Giving up the booze is full of temptations and obstacles that need manoeuvring on an almost daily basis in the early days. I figured if I was going to be successful then I would need a to understand what was actually involved.

Praemonitus praemunitus — Forewarned is forearmed

I highly recommend Kick The Drink Easily — Jason Vale. This book dispels the bullshit, glossy marketing that surrounds alcohol. We have been conditioned to accept alcohol as an acceptable substance in our society. It helps you relax, have better holidays and provides you with dutch courage. By the end of the book, my mindset changed from feelings of deprivation to feelings “WTF am I drinking for?”

For the first 6 months, I revisited this book often to keep me motivated.

You will probably break one night.

I had managed to navigate a few social events in January but the odds of long term success were stacked against me. My relationship of 2+ years finally came to an end which was extremely upsetting and the month of February consisted of 3 trips abroad.

I failed and drank during the first trip abroad and when I returned, all those feelings of failure and anxiety came flooding back. Undeterred, I put it down to a blip and tried to not give myself a hard time.

The following week, I flew home to Ireland which could be seen as a challenge even for the most mindful drinker.

“Are you in a program?” my cousin asked tentatively during my Dad’s 80th birthday party. She seemed puzzled by the lack of an alcoholic beverage in my hand.

I was so happy and proud of myself for having sidestepped that particular land mind. It was a massive jolt to my confidence. Do not stress out if you fail.

Be prepared to be emotional.

I could have filled an Olympic swimming pool with the tears I shed last year. Your senses are heightened without the anaesthetic of alcohol so you will get emotional.

I continually focused on how I wanted to feel. Write these feelings down and revisit them before every social occasion you are going to. Remind yourself why you are doing what you are doing.

Here are some of the words I wrote down:

  • Serene — peace of mind — without anxiety or worry — joyful — tranquil
  • Flourish — grow or develop — move forward
  • Sophrosyne — healthy state of mind characterised by self control and a deep awareness of ones true happiness — nothing in excess — know thyself

It changes your relationships.

You will question some of your relationships and wonder what you have in common with some friends.

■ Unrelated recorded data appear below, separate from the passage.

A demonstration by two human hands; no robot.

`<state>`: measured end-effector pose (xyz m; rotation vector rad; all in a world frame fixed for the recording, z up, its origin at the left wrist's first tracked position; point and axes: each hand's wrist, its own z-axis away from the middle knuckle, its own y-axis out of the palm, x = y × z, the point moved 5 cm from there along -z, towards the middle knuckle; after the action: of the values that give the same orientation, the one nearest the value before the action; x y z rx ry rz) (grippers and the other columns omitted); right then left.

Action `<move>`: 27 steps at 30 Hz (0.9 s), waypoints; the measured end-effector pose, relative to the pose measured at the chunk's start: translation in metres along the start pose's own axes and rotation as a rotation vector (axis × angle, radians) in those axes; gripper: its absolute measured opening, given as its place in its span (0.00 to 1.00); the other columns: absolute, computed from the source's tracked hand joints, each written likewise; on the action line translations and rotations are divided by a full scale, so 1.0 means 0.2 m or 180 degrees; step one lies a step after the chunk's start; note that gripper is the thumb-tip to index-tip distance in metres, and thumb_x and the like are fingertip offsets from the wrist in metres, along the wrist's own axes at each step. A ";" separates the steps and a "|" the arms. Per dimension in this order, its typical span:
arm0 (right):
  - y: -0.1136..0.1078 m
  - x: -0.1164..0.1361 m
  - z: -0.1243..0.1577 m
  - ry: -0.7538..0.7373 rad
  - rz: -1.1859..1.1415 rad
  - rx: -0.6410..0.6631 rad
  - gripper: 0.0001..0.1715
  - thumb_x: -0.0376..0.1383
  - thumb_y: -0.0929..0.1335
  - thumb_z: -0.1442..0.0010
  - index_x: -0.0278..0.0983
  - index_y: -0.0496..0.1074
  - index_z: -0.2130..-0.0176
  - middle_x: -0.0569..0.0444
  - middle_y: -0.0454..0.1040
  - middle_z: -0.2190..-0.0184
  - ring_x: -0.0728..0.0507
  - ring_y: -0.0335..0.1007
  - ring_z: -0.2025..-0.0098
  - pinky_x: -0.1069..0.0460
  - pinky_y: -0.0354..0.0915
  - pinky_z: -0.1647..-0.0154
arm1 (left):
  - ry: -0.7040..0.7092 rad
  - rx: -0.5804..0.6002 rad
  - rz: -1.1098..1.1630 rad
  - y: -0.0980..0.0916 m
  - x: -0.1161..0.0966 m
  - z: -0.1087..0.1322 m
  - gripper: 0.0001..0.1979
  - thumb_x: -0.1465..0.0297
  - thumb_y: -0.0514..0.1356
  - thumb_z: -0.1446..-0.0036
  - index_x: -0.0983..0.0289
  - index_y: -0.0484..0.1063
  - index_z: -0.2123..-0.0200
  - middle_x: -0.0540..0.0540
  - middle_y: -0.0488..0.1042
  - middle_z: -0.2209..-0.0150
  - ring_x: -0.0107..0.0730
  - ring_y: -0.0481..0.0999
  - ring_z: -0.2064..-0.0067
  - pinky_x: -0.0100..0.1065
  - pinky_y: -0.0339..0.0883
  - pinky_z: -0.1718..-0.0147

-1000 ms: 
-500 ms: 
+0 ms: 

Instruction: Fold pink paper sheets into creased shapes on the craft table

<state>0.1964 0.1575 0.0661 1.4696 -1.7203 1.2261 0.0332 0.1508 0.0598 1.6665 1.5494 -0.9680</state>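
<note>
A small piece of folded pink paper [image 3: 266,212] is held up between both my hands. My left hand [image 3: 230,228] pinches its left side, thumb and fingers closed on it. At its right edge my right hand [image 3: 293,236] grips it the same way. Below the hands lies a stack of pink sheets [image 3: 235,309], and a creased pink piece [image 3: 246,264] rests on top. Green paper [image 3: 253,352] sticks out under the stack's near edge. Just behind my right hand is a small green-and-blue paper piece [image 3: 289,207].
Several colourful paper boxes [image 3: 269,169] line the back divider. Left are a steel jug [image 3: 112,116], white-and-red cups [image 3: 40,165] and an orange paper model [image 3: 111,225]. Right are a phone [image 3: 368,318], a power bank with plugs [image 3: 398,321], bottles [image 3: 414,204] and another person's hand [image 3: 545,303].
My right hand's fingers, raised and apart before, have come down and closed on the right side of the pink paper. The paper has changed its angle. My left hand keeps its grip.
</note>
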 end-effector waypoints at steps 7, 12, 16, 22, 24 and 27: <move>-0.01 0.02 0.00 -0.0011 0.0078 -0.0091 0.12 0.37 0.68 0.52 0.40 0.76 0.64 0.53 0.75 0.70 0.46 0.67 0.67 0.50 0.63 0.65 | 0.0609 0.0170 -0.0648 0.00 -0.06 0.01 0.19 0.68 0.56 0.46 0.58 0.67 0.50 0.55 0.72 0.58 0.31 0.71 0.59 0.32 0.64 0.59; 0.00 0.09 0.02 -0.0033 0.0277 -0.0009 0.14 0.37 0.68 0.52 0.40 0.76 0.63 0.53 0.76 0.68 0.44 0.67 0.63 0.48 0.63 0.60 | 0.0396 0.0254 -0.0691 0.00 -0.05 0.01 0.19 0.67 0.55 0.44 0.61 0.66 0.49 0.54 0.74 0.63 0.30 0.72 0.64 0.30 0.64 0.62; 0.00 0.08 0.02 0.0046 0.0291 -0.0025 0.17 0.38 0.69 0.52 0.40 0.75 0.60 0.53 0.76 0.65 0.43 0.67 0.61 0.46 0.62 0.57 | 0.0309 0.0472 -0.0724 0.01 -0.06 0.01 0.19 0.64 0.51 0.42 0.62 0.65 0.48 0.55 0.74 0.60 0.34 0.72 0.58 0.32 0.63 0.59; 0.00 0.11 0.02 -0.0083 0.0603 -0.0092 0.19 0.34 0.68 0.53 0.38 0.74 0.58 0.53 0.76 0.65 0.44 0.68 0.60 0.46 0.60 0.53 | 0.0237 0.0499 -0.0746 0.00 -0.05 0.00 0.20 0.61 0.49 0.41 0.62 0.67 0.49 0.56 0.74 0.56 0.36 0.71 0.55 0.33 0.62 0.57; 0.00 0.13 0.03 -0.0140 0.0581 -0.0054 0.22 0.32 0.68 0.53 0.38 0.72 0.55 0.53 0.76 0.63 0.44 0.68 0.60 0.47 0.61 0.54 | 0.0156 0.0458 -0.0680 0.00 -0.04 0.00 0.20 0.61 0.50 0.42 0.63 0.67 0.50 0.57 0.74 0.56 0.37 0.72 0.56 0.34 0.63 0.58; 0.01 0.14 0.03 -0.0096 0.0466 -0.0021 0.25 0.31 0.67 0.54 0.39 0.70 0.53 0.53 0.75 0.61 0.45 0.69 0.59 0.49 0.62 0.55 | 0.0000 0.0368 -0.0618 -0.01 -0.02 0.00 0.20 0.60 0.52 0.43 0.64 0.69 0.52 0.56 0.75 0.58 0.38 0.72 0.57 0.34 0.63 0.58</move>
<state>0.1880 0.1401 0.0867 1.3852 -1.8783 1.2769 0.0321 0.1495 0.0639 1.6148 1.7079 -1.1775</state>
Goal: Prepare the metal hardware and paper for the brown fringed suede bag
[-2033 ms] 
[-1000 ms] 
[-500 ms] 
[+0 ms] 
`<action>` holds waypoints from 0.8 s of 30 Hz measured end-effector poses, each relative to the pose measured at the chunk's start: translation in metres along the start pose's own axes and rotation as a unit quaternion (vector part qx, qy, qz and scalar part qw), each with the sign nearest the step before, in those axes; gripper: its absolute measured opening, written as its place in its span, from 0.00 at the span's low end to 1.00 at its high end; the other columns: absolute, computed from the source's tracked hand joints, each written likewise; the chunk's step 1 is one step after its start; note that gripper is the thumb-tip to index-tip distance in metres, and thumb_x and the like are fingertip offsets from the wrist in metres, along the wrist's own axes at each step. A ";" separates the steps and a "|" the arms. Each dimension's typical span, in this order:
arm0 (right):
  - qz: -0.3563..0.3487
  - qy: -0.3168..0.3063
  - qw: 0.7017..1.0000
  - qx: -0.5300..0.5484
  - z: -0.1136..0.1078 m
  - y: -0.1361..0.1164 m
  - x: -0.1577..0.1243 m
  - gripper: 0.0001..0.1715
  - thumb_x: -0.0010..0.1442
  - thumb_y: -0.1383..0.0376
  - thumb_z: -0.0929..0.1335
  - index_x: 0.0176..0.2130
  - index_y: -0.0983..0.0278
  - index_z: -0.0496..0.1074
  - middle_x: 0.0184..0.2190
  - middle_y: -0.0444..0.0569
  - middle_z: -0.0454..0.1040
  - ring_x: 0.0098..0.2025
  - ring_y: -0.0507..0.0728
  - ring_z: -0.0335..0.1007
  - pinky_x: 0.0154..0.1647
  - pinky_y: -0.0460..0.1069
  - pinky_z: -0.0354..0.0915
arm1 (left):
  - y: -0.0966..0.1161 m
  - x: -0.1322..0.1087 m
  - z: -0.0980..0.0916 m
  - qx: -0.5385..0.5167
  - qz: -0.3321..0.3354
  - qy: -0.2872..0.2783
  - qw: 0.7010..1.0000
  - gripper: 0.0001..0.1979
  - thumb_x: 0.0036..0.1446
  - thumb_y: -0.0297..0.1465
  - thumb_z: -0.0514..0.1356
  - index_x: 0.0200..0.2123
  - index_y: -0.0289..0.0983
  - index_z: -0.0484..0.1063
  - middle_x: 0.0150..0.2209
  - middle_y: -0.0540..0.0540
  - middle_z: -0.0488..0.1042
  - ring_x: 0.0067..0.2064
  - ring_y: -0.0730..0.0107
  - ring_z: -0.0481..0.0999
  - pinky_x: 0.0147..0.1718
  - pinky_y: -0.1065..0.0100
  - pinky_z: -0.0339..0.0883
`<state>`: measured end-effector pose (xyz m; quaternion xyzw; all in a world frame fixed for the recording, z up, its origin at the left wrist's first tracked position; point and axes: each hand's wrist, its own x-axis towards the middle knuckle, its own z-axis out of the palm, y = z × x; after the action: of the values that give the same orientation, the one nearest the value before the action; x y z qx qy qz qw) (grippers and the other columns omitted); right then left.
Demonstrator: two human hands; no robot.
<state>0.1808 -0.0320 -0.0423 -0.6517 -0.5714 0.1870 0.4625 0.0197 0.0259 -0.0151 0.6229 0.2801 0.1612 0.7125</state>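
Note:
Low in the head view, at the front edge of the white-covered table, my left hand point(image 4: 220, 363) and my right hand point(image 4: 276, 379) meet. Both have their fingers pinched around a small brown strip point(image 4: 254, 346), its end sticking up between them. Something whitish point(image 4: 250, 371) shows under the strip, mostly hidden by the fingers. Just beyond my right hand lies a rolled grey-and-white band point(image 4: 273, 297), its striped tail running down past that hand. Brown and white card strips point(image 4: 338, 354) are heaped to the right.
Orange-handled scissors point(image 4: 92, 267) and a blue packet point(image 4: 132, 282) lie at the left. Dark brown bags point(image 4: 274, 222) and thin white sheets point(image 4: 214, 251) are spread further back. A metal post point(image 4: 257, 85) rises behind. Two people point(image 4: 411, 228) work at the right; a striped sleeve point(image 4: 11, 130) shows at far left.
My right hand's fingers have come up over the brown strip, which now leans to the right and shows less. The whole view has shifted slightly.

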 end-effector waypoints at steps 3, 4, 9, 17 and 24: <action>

My group of friends have been very supportive and accepted my decision. I suspect they expected me to fail and settle back into my normal drinking patterns after a few months. You will be miserable to be around as you figure out how to navigate your new ‘holier than thou’ lifestyle.

I am eternally grateful to them for their unconditional support.

You will feel isolated, lonely and awkward.

Events you once enjoyed no longer hold the same appeal. You’ll avoid certain situations and start saying no to events. While very liberating it can increase feelings of isolation and loneliness. You’ll go along to some events and do your best to be your usual boisterous self but things are different. You’re different.

Everything will feel awkward to begin with.

There is only so much fizzy water you can drink so being in a pub and not clutching a pint is odd.

Dancing with complete abandon and not giving a rats ass in a club feels like a thing of the past. Now I feel self conscious and out of place.

Speaking up about large alcohol bills in a restaurant can make you feel like an asshole for asking.

All of these awkward situations will get easier in time.

Its one long journey of self discovery.

Its bloody exhausting but at least you have the energy to deal with it.

It took me six months to stop tracking my daily progress of being booze free and introduce myself as a non-drinker. I’m still figuring out how to expand my social circle and find events that do no revolve around booze.

I can honestly say that giving up the booze is one my greatest achievements and I wish everybody luck in their endeavours. You will never look back.